The proposed mechanism of action during different pain management techniques on expression of cytolytic molecule perforin in patients after colorectal cancer surgery.
MedLine Citation:
PMID:  21195559     Owner:  NLM     Status:  Publisher    
The postoperative period is accompanied with neuroendocrine, metabolic and immune alteration which is caused by tissue damage, anesthesia, postoperative pain and psychological stress. Postoperative pain contributes to dysfunction of immune response as a result of interaction between central nervous and immune system. The postoperatively activated hypotalamo-pituitary-adrenocortical axis, sympathic and parasympathic nerve systems are important modulators of immune response. According to bidirectional communication of immune and nervous system, appropriate postoperative pain management could affect immune response in postoperative period. Although the postoperative suppression of immune response has been reported, a very little are known about the influences of different pain management techniques on cytotoxic function of immune cells in patients with colorectal cancer in early postoperative period. Perforin is a cytotoxic molecule expressed by activated lymphocytes which has a crucial role in elimination of tumor cells and virus-infected cells, mostly during the effector's phase of immune response.

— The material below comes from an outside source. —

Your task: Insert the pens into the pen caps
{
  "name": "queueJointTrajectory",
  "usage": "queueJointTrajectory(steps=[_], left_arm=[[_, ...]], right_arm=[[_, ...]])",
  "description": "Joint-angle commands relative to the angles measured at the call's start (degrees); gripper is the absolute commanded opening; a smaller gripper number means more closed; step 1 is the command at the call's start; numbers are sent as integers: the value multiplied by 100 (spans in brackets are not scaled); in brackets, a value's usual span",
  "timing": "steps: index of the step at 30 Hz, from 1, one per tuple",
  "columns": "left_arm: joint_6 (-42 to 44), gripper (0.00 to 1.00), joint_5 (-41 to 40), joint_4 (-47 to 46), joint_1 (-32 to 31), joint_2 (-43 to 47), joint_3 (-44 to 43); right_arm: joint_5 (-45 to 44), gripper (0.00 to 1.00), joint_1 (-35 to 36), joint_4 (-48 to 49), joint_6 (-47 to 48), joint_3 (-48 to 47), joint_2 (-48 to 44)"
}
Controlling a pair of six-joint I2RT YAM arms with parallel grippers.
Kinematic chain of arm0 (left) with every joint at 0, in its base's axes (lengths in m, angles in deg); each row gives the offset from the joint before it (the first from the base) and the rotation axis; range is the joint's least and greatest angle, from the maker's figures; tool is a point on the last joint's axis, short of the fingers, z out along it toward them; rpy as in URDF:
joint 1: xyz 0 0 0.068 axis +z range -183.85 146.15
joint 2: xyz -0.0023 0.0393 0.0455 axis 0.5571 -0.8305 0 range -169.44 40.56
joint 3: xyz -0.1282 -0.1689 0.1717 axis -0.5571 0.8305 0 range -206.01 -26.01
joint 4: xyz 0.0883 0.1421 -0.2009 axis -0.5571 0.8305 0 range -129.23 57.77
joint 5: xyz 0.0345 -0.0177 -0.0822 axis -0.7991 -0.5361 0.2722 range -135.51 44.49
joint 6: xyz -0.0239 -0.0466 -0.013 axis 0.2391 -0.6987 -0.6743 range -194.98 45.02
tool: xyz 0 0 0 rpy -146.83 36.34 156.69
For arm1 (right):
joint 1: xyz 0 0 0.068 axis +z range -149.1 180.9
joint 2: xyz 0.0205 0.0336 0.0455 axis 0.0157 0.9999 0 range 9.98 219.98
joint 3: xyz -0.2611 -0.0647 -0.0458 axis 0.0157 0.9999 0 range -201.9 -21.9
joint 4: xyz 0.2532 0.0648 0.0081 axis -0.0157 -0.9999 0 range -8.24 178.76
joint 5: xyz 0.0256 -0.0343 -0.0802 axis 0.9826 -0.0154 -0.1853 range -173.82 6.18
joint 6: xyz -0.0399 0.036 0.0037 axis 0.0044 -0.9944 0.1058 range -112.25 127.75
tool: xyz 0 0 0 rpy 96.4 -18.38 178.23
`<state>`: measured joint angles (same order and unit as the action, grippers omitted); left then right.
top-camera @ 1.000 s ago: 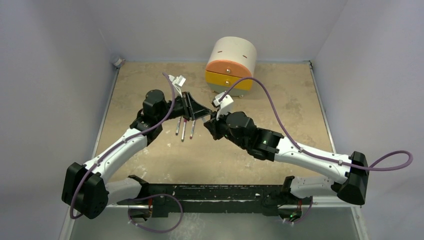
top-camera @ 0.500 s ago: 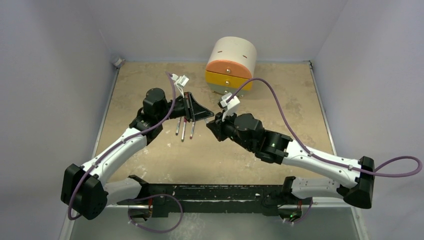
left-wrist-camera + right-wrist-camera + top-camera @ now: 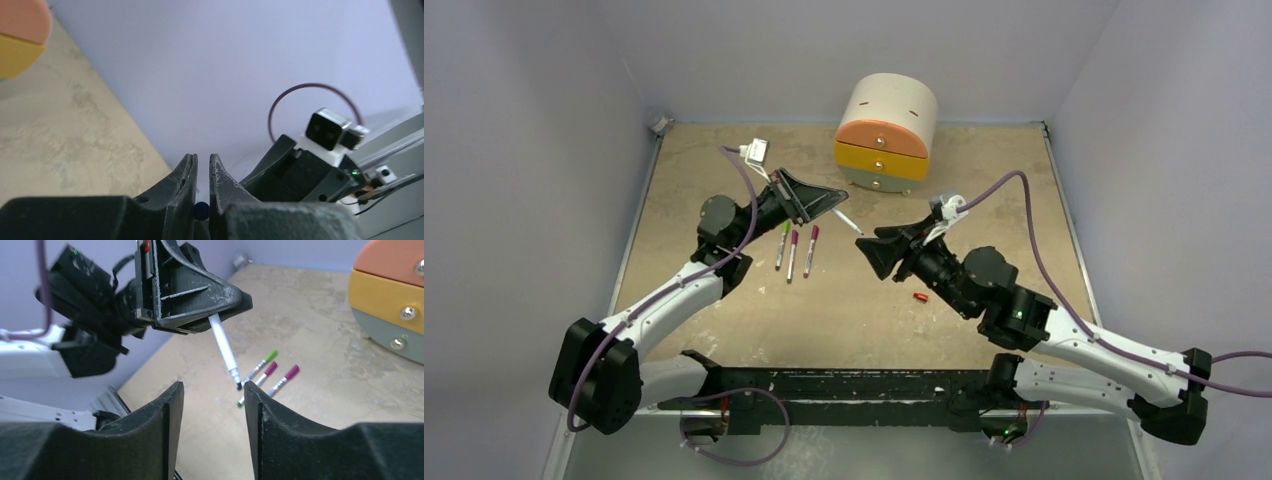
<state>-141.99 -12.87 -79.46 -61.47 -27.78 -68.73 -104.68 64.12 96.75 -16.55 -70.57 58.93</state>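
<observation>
My left gripper point(image 3: 839, 197) hangs above the table, shut on a white pen point(image 3: 848, 221) whose bare dark tip points down and to the right. In the left wrist view the pen's dark blue end point(image 3: 201, 210) sits pinched deep between the shut jaws. My right gripper point(image 3: 869, 248) stands open just right of that tip, with nothing between its fingers. In the right wrist view the pen point(image 3: 223, 347) slants down just beyond my open fingers point(image 3: 212, 387). A red cap point(image 3: 920, 296) lies loose on the table beside the right arm. Three pens point(image 3: 793, 252) lie side by side, one with a green cap point(image 3: 270, 355) and two with magenta caps point(image 3: 291, 371).
A round drawer unit point(image 3: 886, 130) with orange, yellow and grey fronts stands at the back of the table. Lilac walls close in the table on the left, right and back. The arms' base rail point(image 3: 854, 390) runs along the near edge.
My right gripper has opened and pulled back to the right, away from the left one. The left gripper has lifted and turned with the pen. The red cap now shows on the table.
</observation>
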Motion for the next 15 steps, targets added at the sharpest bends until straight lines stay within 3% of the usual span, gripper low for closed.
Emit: queueJointTrajectory(steps=[1,5,15], left_arm=[[-1413,0,-626,-2815,28,18,217],[-2000,0,-510,-3723,28,-186,83],[-1808,0,-280,-3400,-7,87,126]], right_arm=[[89,53,-32,1052,-137,88,-181],[164,57,-31,1382,-17,66,-201],[775,55,-36,1755,299,-260,-2]])
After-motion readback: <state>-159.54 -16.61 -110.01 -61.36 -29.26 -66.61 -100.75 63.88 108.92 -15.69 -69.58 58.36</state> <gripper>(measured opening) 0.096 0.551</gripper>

Immune compromise during the postoperative period could affect the healing processes, incidence of postoperative infections and rate and size of tumor metastases disseminated during operation. The pharmacological management of postoperative pain in patients with malignancies uses very different analgesic techniques whose possible influence on cytotoxic functions of immune cells are still understood poor. For decades the most common way of treating postoperative pain after colorectal cancer surgery was intravenous analgesia with opiods. In the last decade many investigations pointed out that opiods can also contribute to postoperative suppression of immune response. Epidural analgesia is a regional anesthesia technique that acts directly on the origin of pain impulses and pain relief can be achieved with small doses of opiods combined with local anesthetics. Local anesthetics potentate analgesic properties of opiods but per se are also acting as antiinflammatory drugs. Afferent neural blockade by epidural analgesia attenuates neuroendocrine stress response. We propose that epidural analgesia could be more convenient that intravenous analgesia in maintenance of immunological homeostasis that is altered by surgical stress, tumor growth and pain.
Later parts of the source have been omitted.